▶ Task prompt: Find the line with "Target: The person" in the entries below, then reproduce it and every line after it down to and including the line with "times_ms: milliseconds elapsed", exactly.

Collected data entries:

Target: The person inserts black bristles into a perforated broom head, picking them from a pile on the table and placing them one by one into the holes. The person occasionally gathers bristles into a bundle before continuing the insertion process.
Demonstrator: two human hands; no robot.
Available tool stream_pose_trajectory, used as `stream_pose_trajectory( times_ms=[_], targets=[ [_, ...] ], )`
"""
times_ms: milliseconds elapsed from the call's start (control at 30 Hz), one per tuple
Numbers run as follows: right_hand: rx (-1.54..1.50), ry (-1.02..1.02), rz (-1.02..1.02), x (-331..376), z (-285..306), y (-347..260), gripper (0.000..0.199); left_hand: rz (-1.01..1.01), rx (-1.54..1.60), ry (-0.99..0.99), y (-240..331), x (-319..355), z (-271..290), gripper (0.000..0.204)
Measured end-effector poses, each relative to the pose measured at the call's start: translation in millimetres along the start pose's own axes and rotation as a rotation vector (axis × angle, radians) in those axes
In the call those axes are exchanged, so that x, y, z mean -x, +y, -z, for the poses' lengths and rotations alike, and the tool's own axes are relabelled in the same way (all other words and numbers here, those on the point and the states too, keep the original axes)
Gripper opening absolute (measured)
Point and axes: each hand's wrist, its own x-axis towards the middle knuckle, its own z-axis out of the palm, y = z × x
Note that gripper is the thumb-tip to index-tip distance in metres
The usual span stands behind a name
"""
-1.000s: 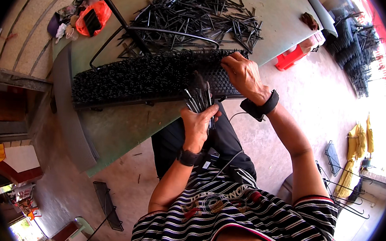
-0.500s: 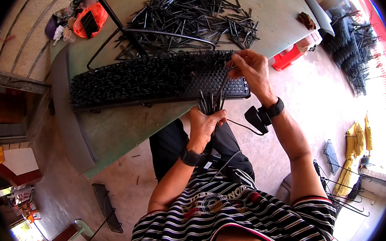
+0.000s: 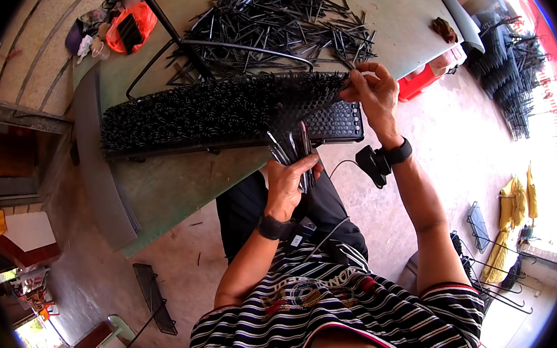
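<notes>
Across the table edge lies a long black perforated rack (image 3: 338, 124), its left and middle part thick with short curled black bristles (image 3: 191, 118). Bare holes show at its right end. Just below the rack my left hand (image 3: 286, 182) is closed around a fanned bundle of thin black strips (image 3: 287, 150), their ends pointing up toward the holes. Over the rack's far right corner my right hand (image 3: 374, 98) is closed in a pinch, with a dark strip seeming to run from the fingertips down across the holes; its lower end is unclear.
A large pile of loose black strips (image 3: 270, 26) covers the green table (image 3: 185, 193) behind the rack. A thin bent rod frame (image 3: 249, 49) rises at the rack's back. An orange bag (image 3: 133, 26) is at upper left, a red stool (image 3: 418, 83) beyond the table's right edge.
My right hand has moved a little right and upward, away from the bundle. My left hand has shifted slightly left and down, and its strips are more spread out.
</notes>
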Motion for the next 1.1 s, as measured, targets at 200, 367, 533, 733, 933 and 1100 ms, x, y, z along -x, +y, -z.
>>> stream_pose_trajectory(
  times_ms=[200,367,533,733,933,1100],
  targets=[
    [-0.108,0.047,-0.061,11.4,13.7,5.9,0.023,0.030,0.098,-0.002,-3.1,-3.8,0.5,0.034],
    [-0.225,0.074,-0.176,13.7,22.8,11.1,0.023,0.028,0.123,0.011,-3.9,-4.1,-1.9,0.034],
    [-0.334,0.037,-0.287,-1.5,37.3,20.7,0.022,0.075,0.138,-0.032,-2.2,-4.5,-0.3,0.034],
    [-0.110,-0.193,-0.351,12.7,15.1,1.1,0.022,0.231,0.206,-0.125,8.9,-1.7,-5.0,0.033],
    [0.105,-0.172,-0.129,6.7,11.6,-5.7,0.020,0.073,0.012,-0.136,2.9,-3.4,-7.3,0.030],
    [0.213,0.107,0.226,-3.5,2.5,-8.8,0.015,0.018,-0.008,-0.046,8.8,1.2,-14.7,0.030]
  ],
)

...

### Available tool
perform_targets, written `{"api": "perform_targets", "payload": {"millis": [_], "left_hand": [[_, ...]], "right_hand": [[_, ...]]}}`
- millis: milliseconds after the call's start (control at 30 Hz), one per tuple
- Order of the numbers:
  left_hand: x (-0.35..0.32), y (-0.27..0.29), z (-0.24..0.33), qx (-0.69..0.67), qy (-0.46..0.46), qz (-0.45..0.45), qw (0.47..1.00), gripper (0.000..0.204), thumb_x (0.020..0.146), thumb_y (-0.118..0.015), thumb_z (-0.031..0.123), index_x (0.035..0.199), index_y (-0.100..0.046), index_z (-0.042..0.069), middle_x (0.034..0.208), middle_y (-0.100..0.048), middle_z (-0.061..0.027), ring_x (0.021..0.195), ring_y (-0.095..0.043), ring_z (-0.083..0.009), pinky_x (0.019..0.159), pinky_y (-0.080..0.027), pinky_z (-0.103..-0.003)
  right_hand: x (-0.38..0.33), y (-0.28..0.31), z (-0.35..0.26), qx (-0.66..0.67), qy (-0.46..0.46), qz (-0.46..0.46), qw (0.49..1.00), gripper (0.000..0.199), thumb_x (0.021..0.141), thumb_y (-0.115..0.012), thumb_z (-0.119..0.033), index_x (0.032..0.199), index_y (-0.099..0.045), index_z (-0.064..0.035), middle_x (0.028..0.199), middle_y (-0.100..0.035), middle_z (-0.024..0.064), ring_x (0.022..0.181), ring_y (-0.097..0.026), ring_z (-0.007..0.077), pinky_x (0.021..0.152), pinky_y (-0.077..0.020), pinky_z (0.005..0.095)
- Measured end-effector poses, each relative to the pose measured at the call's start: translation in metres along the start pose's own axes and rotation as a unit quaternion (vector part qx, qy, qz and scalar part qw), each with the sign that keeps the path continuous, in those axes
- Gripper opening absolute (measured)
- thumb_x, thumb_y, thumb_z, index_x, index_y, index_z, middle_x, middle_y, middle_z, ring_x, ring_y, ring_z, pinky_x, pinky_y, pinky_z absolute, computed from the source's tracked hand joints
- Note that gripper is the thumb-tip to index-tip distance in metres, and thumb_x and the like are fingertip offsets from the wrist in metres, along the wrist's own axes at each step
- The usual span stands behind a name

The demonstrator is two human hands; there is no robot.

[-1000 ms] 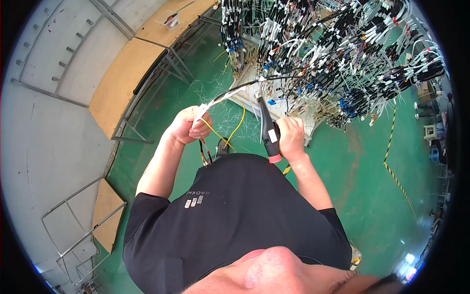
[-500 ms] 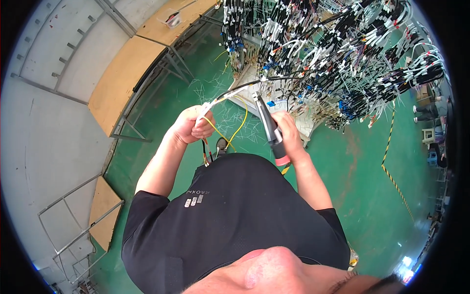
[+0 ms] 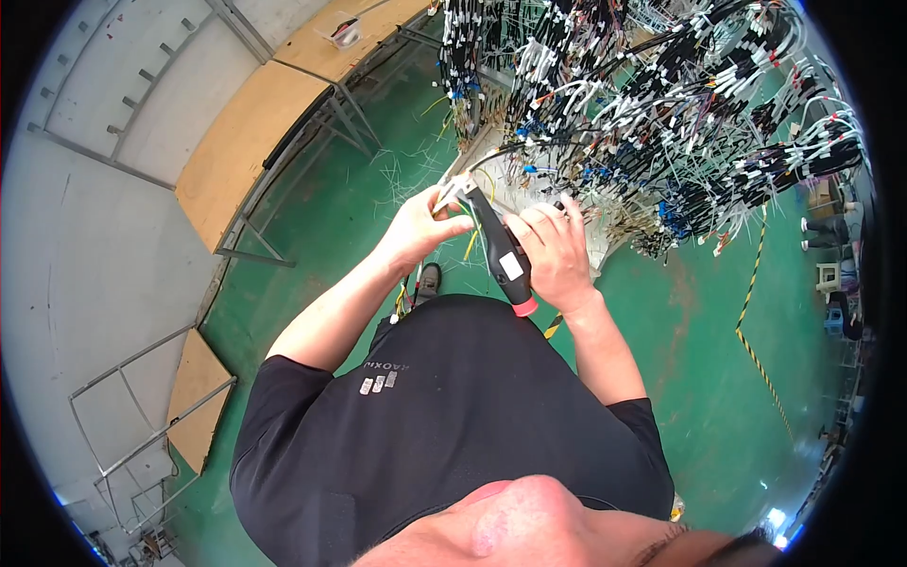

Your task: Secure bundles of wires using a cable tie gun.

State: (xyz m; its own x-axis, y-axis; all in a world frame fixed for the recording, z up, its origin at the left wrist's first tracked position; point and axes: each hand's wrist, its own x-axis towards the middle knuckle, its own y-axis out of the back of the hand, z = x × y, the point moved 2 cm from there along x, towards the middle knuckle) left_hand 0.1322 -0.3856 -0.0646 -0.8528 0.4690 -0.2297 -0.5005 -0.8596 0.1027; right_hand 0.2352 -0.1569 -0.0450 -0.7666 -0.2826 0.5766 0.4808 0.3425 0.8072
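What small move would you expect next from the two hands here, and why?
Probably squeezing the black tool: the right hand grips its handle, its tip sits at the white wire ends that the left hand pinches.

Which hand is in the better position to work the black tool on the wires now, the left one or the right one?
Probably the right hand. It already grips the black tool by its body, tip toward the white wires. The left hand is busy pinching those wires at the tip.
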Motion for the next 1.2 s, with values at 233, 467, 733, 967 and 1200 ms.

▶ Exercise answer:
Target: The person inserts black bristles into a perforated broom head, picking them from a pile on the table and placing them one by one into the holes. The person occasionally gathers bristles into a bundle before continuing the insertion process.
Demonstrator: two human hands; no robot.
Available tool stream_pose_trajectory, used as `stream_pose_trajectory( times_ms=[_], targets=[ [_, ...] ], )`
"""
times_ms: milliseconds elapsed from the call's start (control at 30 Hz), one per tuple

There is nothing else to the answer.